Ноздри Дина вдохнули аппетитный запах. Так пахла копченая рыба и тушенные с пряностями овощи. И тем не менее не было ни рыбы, ни овощей, а был все тот же пищевой комок — еда Древних.
Но Джибс не стал отказываться. И умял все за каких-нибудь пэру минут, хотя ком весил фунта три.
— Я хочу наверх! — заявил он, вытерев руки пучком сухой травы.
— Идем! — легко согласилась Древняя. Джибс удивился. Он не думал, что выбраться из пещеры окажется так просто.
Пальцы Древней снова сомкнулись вокруг запястья Дина. Но, сделав шаг, Джибс вспомнил:
— Моя обувь!
Не отпуская его, Древняя произнесла несколько слов на своем языке. Тут только Дин узнал, что рядом есть еще кто-то. Теплые руки приподняли его ступню, надели сандалию. Потом — вторую.
И все-таки он не верил, что его так запросто отпускают, пока впереди не забрезжил свет.
— Иди, человек! — напутствовала его Древняя. — Иди и возвращайся.
— Меня зовут — Дин! — сказал Джибс.
Его провожатая промолчала. Дин услышал удаляющееся цоканье.
— Спасибо, радость моя! — пробормотал он и решительно шагнул в свет.
Рохан открыл глаза. И не увидел солнца. Небо над ним было сплошь затянуто серыми неподвижными облаками. И океан, по-прежнему спокойный, из ярко-синего стал темно-серым, свинцовым. Даже сочные листья пальм наверху, у источника как-то поблекли.
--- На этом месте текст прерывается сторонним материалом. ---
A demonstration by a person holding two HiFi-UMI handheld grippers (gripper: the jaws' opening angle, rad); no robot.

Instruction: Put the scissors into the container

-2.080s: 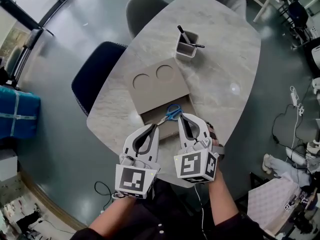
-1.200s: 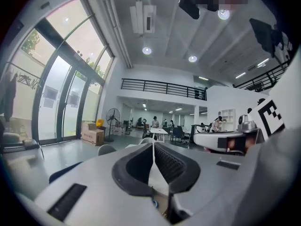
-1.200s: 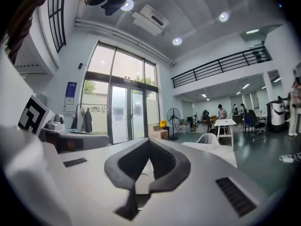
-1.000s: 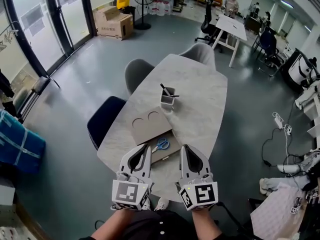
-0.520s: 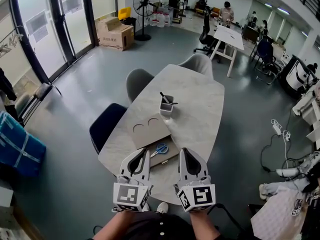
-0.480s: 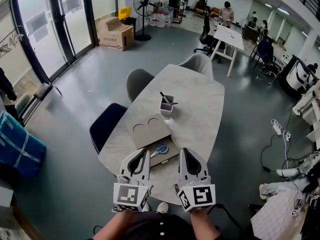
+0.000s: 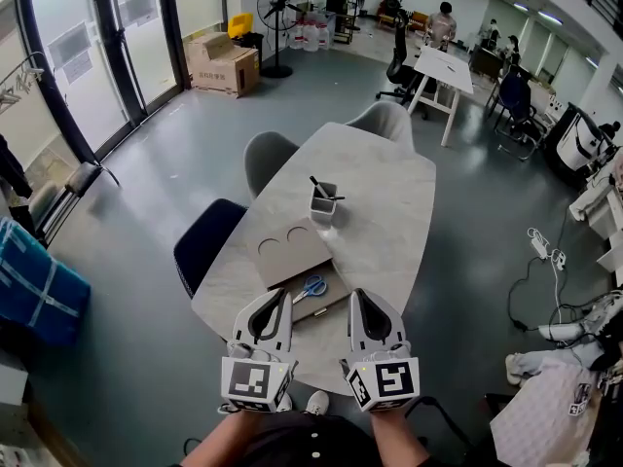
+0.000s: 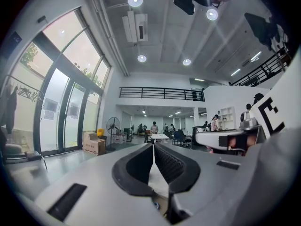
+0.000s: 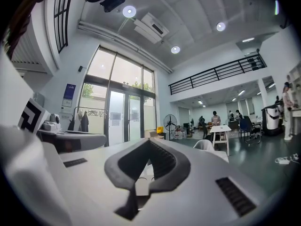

Песок остался белым, но в нем уже не вспыхивали крохотными звездочками кристаллики кварца.
Рохан сел. Вдохнул полной грудью густой запах океана, покрутил головой, разминая шею.
АНК, статуэтка, вырезанная из темного янтаря, сидел футах в сорока. Казалось, он так и провел ночь— прямой, неподвижный, одна нога подогнута, вторая — выпрямлена, веки полуопущены, будто смотрит вниз. Кудрявые волосы, желтые, пушистые, как у юной девушки, решительный подбородок Стрелометателя, выпуклый лоб юного Асклепия. И кожа, на которую не садится пыль, которую не пачкает пыльца тропических цветов. Модель для Праксителя.
Однако стоило Рохану задержать взгляд на отрешенно-сосредоточенном лице, как длинные темные ресницы дрогнули.